Campus Compass

Music

A Place for every Tom, Dick and Harry


Adam Biemeret

Campus Compass
Editorial

The lights dim, and the crowd goes wild. The stage is set, and the power chord from the lead guitar drives the masses to frenzy. Most of the fans are close enough to feel the sweat fall from the musicians as they pour out their heart and soul through the lyrics and the riffs they play.
This is what live music is all about and what Tom, Dick, and Harry’s delivers.
Green Bay’s newest entertainment mecca is located in the heart of Green Bay’s west side on Potts Avenue. While it’s in walking distance of Lambeau Field and the Resch Center, it’s easy to miss for those who don’t know where to look.
Marketed as a place for everyone, Tom, Dick, and Harry’s is a restaurant, bar and concert venue.
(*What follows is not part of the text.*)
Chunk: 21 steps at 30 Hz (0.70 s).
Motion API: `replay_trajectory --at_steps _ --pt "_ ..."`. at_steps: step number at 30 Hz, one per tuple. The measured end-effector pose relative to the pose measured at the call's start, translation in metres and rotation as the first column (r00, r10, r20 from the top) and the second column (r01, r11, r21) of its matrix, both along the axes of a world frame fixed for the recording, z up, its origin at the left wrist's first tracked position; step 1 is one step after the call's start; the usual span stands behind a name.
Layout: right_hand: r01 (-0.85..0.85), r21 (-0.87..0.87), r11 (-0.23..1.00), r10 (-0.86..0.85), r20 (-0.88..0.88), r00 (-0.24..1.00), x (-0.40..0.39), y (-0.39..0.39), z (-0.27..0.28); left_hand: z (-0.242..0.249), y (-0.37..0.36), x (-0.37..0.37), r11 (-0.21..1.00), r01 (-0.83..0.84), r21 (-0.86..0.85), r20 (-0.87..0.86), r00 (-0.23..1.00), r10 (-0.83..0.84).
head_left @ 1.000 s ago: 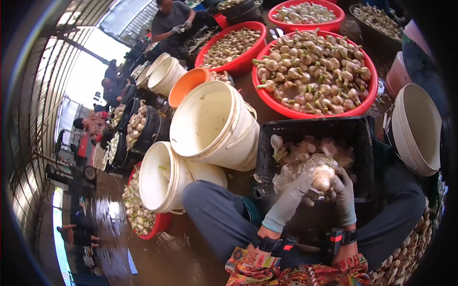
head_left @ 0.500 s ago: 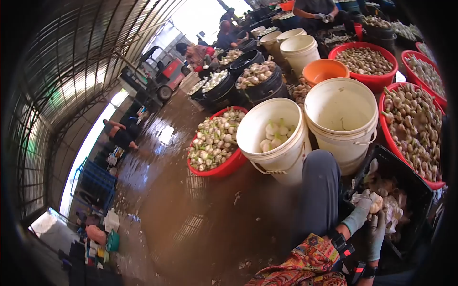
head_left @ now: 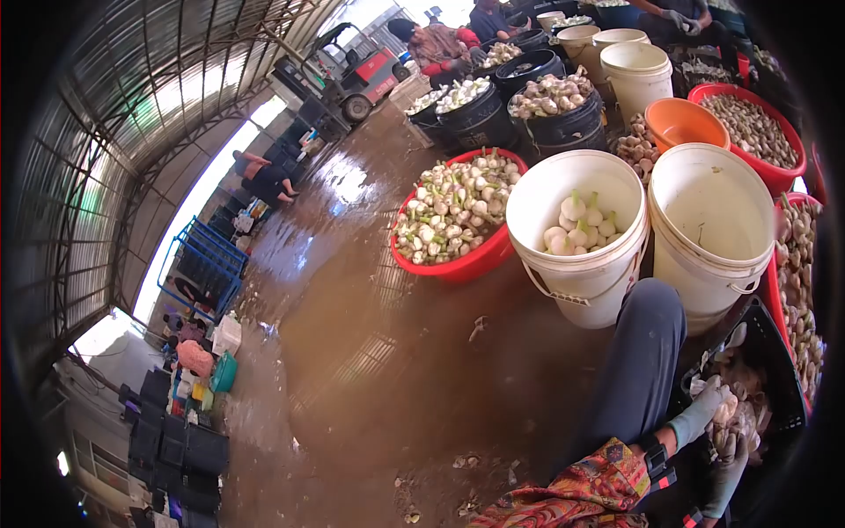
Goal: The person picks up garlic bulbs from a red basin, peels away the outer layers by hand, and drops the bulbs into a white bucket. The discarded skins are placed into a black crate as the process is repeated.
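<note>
Both my hands wear pale gloves and work close together over a black crate [head_left: 786,421] at the lower right. My left hand [head_left: 701,412] is closed on a garlic bulb [head_left: 727,407], its pale side showing past the fingertips. Just below it, my right hand [head_left: 731,466] has its fingers curled in against the papery garlic; whatever they grip is blurred and partly hidden. Loose garlic skins [head_left: 745,374] and more garlic lie in the crate around the fingers.
Beyond my knee [head_left: 653,321] stand a white bucket [head_left: 572,290] with peeled bulbs inside and another white bucket [head_left: 709,273]. Red tubs of garlic sit left [head_left: 475,268] and right [head_left: 776,299]. An orange basin [head_left: 682,123] is behind. Co-workers sit farther back near a forklift [head_left: 365,79].
The view has swung left, so the buckets and tubs sit farther right. My hands remain together over the crate, with the garlic bulb still at my left hand.
</note>
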State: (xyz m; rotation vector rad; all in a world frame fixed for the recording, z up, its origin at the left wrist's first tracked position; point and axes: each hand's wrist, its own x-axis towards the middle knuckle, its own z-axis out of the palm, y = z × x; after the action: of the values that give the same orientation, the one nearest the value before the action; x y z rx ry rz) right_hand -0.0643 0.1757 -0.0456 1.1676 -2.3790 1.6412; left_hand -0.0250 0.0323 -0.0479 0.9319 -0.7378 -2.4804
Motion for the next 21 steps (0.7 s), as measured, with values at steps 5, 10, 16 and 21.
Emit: replay_trajectory --at_steps 5,10,16,21 --pt "-0.080 0.386 0.919 -0.031 0.275 0.961 -0.013 -0.001 -0.016 0.012 -0.001 0.017 0.976 0.216 0.032 -0.025 0.976 -0.215" --pt "0.167 0.339 0.926 -0.057 -0.313 0.948 -0.029 0.020 -0.088 -0.001 0.000 0.006 0.979 0.205 -0.014 0.036 0.978 -0.204" --pt "-0.026 0.120 0.992 0.005 0.172 0.985 -0.044 0.019 -0.075 -0.005 -0.003 0.003 0.957 0.281 0.070 0.037 0.958 -0.284" --pt "-0.110 -0.122 0.986 0.162 0.617 0.770 -0.038 0.042 -0.065 -0.001 0.002 -0.002 0.924 0.279 -0.262 -0.079 0.948 -0.308"
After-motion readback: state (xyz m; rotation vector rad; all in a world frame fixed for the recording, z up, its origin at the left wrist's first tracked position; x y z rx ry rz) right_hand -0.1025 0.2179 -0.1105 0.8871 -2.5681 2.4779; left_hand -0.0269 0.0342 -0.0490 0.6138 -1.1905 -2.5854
Its Web site says its mission is to take the ordinary and make it extraordinary.
And that’s what it does.
The restaurant features a menu that includes gourmet pizzas, salads, wraps and seafood. For the less adventurous, there are normal comfort foods, such as a burger and fries. Catering to the hungriest clientele, Tom, Dick, and Harry’s is also home of the two-foot bratwurst, which makes the site a game-day paradise.
Tom, Dick, and Harry’s décor embraces elements of a historical Green Bay fixture—Kaap’s Restaurant. Kaap’s opened on Washington Street in downtown Green Bay in 1914. Started as a candy shop, it evolved into a downtown staple until it closed in the 1970s as part of the downtown renewal project. Today it lives on at Tom, Dick, and Harry’s, where some of Kaap’s original furniture and fixtures are scattered throughout the building.
The restaurant also has a private dining room for those who wish to have a little privacy or an intimate family or business dinner. The dining room accommodates up to 35 people and features a state-of-the-art video and sound system.
After eating at the restaurant, patrons can head to the main bar area to sample the large selection of beers from all over Wisconsin and the Midwest. If Bud Light is your thing, Tom, Dick, and Harry’s has that, too. Seasonal house vodkas are also unique to Tom, Dick, and Harry’s.
The atmosphere at the bar is inviting, and large booths ensure ample seating for everyone in your party. There are daily drink specials, such as $4 double Captain and Cokes or Cherry Bombs every Monday and $4 martinis during Thursday’s ladies night. During Packers games, football fans can watch the game on a 20-foot high-definition TV while they can enjoy $4 Green and Gold doubles and a free shot every time the Packers score.
Happy hour is every weekday from 3 p.m.  to 6 p.m. All tap beer, house wines and rail mixers are $1.
The entire building is smoke-free, so non-smokers will appreciate the fresh air not found in bars downtown.
Smokers will be pleased to know, however, that they can enjoy their drinks and cigarettes in the patio bar, a rare opportunity in Green Bay. Although the outdoor area may not be appreciated right now, it will be the go-to destination once the statewide smoking ban is in effect.
Although the restaurant and bar are reason enough to give the venue a try, the real draw of Tom, Dick, and Harry’s is The Club. PMI Entertainment Group manages the venue and brings in a variety of acts, ranging from local talent to national recording artists.
The venue offers a more intimate experience for fans than an arena tour. The open concept allows more than 800 fans to stay on their feet and enjoy the music and gives everyone an equal chance to have front row access. Reminiscent of the Rave in Milwaukee, this is one of the best ways to  experience live music in Green Bay.
The club gives wristbands to concertgoers who are 21 or older, and a bar at the back of the club keeps the beer flowing all evening. The best part is the prices at Tom, Dick, and Harry’s aren’t as inflated during concerts as they are at venues like the Resch Center. Where else can you get a $3 tap beer while listening to a band like Jet?
When it’s not used for concerts, the club can be rented for banquets and weddings and can seat up to 350 people.
The next time you hear someone complain about the lack of entertainment in the Green Bay area direct him or her to Tom, Dick, and Harry’s. It really is a place for everyone.

Photo by Kim Bruesch
Attractive Disaster poses for a photo-op, one of the many perks of forming a band.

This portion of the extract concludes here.